つまり現在進行中のバブルは「勝ち馬に乗れ」、「寄らば大樹の陰」、「長いものには巻かれろ」といった市場の大勢に迎合するスタンスばかりが強まる傾向が産んだバブルだと考えています。

社会全体を見渡しても、ハイテクバブル期には携帯電話が固定線電話を駆逐し、携帯受信器を使わなければ恩恵に与ることのできない数多くの利便性の高いアプリが次々に誕生していました。

現在はどうでしょうか? 「生成AIが遠からぬ将来人間より高い知性を持つようになって、思考能力を必要とする仕事の大半で勤労者の職を奪うが、ほんの少し働くだけで機械には消費できない社会全体が生み出した富の大部分を享受できる」といった言説のウソが至るところで露呈しています。

結局のところ生成AIもまた精妙に構築されたパターン分類機に過ぎず、現在思考能力を持たないだけではなく、この道をいくら突き進んでも思考能力を獲得するはずがないことは、理論的、実証的に明らかにされつつあります。

ハイテク企業は花咲か爺いのはずなのに

今回のバブルに関連した分野では画期的な技術革新が起きていない何よりの証拠があります。

それは、S&P500株価指数を構成する銘柄群を大ざっぱに、技術革新型、消費財・消費者サービス型、(消費財を除く中間財・資本財)製造型、金融・不動産・その他サービス型の4分類で括ると、歴然と見えてきます。

逆説的なようですが、近年技術革新型企業の時価総額ばかりが伸びて、他の3分野のシェアがどんどん縮小しているのです。
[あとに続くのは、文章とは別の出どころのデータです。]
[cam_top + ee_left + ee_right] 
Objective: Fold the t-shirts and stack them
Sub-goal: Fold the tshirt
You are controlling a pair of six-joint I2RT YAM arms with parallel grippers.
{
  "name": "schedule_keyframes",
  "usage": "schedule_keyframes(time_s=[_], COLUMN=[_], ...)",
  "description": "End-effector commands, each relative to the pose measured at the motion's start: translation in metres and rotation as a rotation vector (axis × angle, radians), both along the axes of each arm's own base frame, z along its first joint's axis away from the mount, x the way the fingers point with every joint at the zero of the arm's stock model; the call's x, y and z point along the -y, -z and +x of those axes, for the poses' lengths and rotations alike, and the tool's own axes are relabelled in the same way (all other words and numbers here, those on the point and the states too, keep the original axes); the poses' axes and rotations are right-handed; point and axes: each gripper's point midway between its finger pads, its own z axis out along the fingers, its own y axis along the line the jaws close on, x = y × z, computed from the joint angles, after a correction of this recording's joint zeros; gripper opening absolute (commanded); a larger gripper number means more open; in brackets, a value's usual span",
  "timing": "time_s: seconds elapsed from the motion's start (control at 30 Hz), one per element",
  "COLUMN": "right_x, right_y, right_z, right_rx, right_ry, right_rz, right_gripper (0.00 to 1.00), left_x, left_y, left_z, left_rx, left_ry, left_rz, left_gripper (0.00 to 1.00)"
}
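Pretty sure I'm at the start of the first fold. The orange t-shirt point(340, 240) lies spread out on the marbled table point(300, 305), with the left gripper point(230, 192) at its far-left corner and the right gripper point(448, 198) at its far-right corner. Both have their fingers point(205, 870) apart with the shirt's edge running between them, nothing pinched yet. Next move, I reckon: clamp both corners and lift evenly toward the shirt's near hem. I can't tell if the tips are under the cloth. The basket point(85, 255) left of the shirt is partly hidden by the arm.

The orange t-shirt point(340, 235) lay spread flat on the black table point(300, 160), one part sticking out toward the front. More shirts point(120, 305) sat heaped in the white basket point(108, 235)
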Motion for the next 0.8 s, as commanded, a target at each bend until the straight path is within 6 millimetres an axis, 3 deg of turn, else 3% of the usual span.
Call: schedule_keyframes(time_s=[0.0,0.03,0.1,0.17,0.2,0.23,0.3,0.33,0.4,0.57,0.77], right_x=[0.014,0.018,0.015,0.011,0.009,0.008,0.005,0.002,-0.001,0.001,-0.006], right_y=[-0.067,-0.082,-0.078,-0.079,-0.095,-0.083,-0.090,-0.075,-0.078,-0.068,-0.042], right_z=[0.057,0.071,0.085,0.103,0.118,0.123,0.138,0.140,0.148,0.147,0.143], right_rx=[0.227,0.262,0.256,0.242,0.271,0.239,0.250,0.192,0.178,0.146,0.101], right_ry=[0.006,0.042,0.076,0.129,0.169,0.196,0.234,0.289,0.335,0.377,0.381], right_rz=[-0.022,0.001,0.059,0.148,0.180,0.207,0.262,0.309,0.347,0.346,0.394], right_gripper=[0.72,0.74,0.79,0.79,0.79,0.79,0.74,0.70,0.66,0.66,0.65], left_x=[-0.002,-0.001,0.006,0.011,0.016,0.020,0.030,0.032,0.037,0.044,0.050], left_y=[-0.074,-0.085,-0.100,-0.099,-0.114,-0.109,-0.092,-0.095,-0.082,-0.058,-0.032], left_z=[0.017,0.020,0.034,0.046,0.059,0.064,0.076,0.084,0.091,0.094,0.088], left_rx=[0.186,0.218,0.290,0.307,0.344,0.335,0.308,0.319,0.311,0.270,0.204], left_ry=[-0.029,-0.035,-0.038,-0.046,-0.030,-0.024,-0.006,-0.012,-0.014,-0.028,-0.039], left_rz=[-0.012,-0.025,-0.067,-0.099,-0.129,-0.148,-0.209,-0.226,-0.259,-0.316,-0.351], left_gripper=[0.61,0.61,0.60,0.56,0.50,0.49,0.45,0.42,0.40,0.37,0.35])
次の2段組グラフの上段に表われています。

技術革新型企業の大部分は、アメリカで言うTMT(Technology-Media-Telecommunication、テクノロジー・メディア・電気通信)分野に属す企業群です。

この分野の特徴は、ふつうの日常生活のなかで消費者と頻繁に接触する機会はあまりないことです。(もちろん、日本ではオタク、アメリカではナードと呼ばれる人たちには異議がありそうですが。)